■ What needs to be done
Every record must be copied exactly.

■ Exercise input
<<<<

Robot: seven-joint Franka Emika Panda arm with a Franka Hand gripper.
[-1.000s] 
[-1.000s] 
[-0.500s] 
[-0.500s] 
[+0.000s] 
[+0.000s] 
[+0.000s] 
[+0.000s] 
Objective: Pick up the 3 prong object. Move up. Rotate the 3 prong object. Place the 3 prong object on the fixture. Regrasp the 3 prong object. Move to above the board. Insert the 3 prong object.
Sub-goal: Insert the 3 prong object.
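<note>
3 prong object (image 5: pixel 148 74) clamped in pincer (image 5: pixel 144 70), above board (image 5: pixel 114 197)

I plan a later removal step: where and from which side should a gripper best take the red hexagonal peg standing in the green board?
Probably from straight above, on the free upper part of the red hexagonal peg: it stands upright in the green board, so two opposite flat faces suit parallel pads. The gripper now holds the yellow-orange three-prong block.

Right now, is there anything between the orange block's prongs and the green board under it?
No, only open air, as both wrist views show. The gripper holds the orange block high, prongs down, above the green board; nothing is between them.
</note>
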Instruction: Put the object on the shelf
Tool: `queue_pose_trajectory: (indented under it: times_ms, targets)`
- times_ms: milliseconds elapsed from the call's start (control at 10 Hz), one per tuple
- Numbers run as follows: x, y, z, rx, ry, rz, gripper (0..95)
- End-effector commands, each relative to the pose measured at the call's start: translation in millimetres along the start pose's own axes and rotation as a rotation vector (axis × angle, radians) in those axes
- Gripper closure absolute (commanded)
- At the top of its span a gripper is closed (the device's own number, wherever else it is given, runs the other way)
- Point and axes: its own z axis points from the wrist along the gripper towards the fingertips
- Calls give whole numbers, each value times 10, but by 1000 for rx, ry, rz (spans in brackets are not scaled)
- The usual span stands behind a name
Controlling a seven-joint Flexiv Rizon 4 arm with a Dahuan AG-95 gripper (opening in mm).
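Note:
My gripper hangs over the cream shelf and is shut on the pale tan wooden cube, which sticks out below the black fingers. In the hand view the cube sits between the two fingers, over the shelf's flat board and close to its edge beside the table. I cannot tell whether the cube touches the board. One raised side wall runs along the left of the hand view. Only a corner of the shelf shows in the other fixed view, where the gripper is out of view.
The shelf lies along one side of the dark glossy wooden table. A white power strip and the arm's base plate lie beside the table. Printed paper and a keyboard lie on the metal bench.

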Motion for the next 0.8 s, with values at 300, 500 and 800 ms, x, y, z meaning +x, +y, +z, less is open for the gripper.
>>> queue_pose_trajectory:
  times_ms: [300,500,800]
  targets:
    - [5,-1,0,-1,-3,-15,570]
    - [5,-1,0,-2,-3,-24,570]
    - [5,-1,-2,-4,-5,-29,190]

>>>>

■ Written response
Robot: seven-joint Franka Emika Panda arm with a Franka Hand gripper.
[-1.000s] 
[-1.000s] 
[-0.500s] 
[-0.500s] 
[+0.000s] 
[+0.000s] 
[+0.000s] 
[+0.000s] 
Objective: Pick up the 3 prong object. Move up. Rotate the 3 prong object. Place the 3 prong object on the fixture. Regrasp the 3 prong object. Move to above the board. Insert the 3 prong object.
Sub-goal: Insert the 3 prong object.
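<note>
3 prong object (image 5: pixel 148 74) clamped in pincer (image 5: pixel 144 70), above board (image 5: pixel 114 197)

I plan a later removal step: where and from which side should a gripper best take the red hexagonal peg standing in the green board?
Probably from straight above, on the free upper part of the red hexagonal peg: it stands upright in the green board, so two opposite flat faces suit parallel pads. The gripper now holds the yellow-orange three-prong block.

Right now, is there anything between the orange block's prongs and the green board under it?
No, only open air, as both wrist views show. The gripper holds the orange block high, prongs down, above the green board; nothing is between them.
</note>
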Instruction: Put the object on the shelf
Tool: `queue_pose_trajectory: (indented under it: times_ms, targets)`
- times_ms: milliseconds elapsed from the call's start (control at 10 Hz), one per tuple
- Numbers run as follows: x, y, z, rx, ry, rz, gripper (0..95)
- End-effector commands, each relative to the pose measured at the call's start: translation in millimetres along the start pose's own axes and rotation as a rotation vector (axis × angle, radians) in those axes
- Gripper closure absolute (commanded)
- At the top of its span a gripper is closed (the device's own number, wherever else it is given, runs the other way)
- Point and axes: its own z axis points from the wrist along the gripper towards the fingertips
- Calls give whole numbers, each value times 10, but by 1000 for rx, ry, rz (spans in brackets are not scaled)
- The usual span stands behind a name
Controlling a seven-joint Flexiv Rizon 4 arm with a Dahuan AG-95 gripper (opening in mm).
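Note:
My gripper hangs over the cream shelf and is shut on the pale tan wooden cube, which sticks out below the black fingers. In the hand view the cube sits between the two fingers, over the shelf's flat board and close to its edge beside the table. I cannot tell whether the cube touches the board. One raised side wall runs along the left of the hand view. Only a corner of the shelf shows in the other fixed view, where the gripper is out of view.
The shelf lies along one side of the dark glossy wooden table. A white power strip and the arm's base plate lie beside the table. Printed paper and a keyboard lie on the metal bench.
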
Motion for the next 0.8 s, with values at 300, 500 and 800 ms, x, y, z meaning +x, +y, +z, less is open for the gripper.
>>> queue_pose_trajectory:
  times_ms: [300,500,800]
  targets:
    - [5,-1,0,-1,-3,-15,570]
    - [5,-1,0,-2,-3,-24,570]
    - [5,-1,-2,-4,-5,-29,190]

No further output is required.